The World Series!  A few times I have been around non-Americans who sort of chuckle at that phrase, because it has nothing to do with the world, it’s purely American.  In a sense, the US Federal Reserve embodies that egocentric mindset.  Fed officials have said repeatedly that they want to be careful with their communications, so as not to roil World Markets, as if the Fed and only the Fed pulls the levers on the global economy. 

Well, the global markets are currently being roiled, but it’s not by the Fed, it’s due to China’s devaluation and subsequent actions, causing the Shanghai Composite to make new lows at the end of August.  And it’s not really the fact that Chinese stocks have sold off, as they have a fairly low market cap, it’s that the equity market reflects a much bigger problem in the world’s second largest economy.  As of Tuesday, issues were also evident in the Hang Seng index, which is down 25% from its high in April, and even in India, where the Sensex closed at its lowest level in a year.  Certainly, the fact that emerging market currencies have been under severe pressure might have something to do with the Fed’s previous actions, like the end of QE, which only manifest their effects with a lag.  But right now, it’s not the Fed.  It’s China and other Asian economies.

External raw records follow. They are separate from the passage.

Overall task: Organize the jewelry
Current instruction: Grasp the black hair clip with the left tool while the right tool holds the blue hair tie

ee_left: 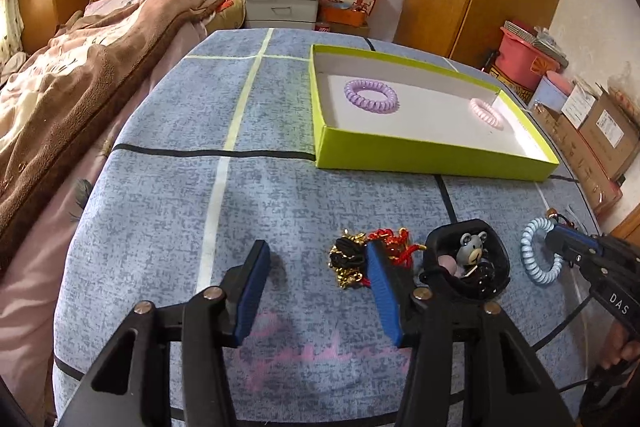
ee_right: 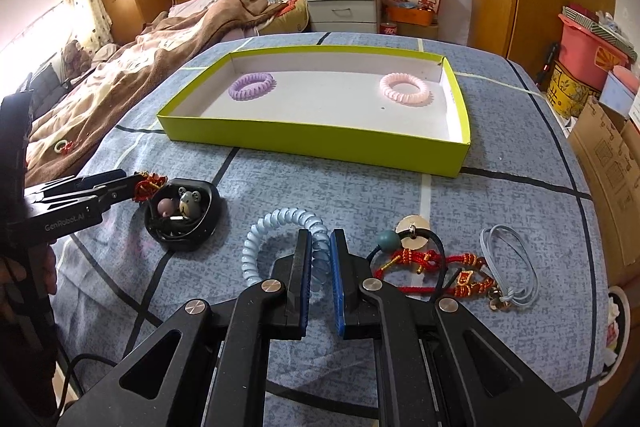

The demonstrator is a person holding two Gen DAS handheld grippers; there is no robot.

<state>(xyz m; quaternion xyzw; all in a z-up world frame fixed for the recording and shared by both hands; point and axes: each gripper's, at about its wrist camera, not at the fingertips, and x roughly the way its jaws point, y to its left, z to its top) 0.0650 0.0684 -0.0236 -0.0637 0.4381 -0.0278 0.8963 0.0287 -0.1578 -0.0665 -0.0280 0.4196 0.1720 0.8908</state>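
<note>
A lime-green tray (ee_right: 312,137) holds a purple spiral hair tie (ee_right: 252,87) and a pink one (ee_right: 405,89). My right gripper (ee_right: 320,239) is shut on a light-blue spiral hair tie (ee_right: 276,223) that lies on the blue cloth. My left gripper (ee_left: 316,259) stands open with nothing between its fingers. Its right fingertip sits at a small heap of black-and-gold and red knotted jewelry (ee_left: 360,255). Just right of that heap stands a black dish (ee_left: 466,259) with a bear charm and other small pieces in it.
To the right of my right gripper lie a red knotted bracelet (ee_right: 432,267), a teal bead on a black cord (ee_right: 387,241) and a grey-blue elastic band (ee_right: 510,267). A bed with a brown blanket (ee_left: 80,87) borders the left. Cardboard boxes (ee_right: 600,167) stand to the right.
</note>
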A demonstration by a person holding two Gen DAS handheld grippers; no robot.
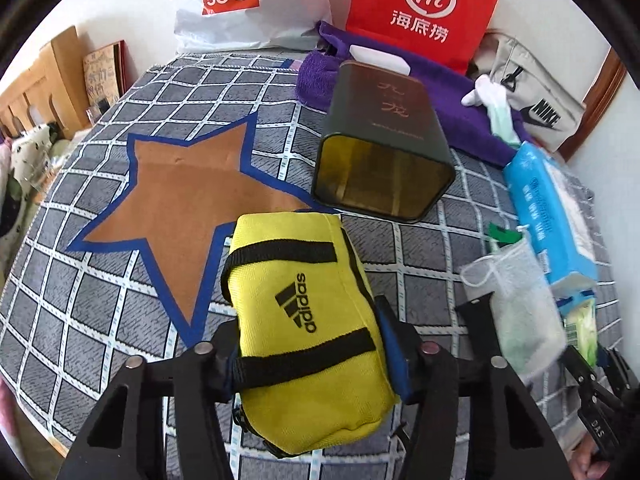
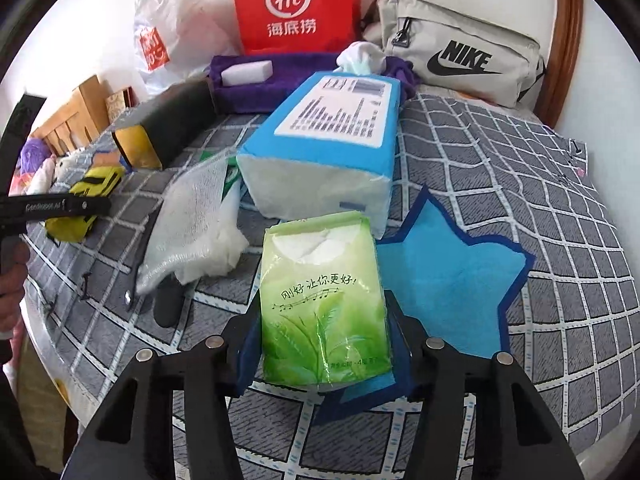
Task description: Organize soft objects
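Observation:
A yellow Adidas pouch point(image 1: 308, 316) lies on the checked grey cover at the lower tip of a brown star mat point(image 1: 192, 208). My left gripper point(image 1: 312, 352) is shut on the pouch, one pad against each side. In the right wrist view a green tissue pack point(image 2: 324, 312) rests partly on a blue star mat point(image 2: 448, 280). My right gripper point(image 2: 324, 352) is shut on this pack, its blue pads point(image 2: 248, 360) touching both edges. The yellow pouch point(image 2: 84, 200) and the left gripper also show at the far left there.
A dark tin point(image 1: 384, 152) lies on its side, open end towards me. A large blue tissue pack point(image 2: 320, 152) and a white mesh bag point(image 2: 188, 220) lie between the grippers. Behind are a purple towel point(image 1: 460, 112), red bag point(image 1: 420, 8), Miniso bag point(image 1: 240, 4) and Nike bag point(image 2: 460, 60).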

Eyes are now on the September 17 FOMC, with some observers still thinking a strong payroll number Friday could sway the vote.  I don’t believe it can, given current volatility.  The Fed has two mandates, employment and inflation.  Employment data has been strong enough to support the argument for a hike for some time.  Price inflation has not.  Core year over year PCE prices were only up 1.2% in last Friday’s data.  And take a look at the Prices Paid component in yesterday’s ISM data [chart below].  In the dirt.  The combination of price data and volatile asset markets will stay the Fed’s hand this month.  However, October will be in play.  On one point, we can absolutely trust the Fed’s word, and that is on the likely gradual trajectory of Fed hikes.  I would be surprised to see the Fed Fund target any higher than 1% by the end of next year.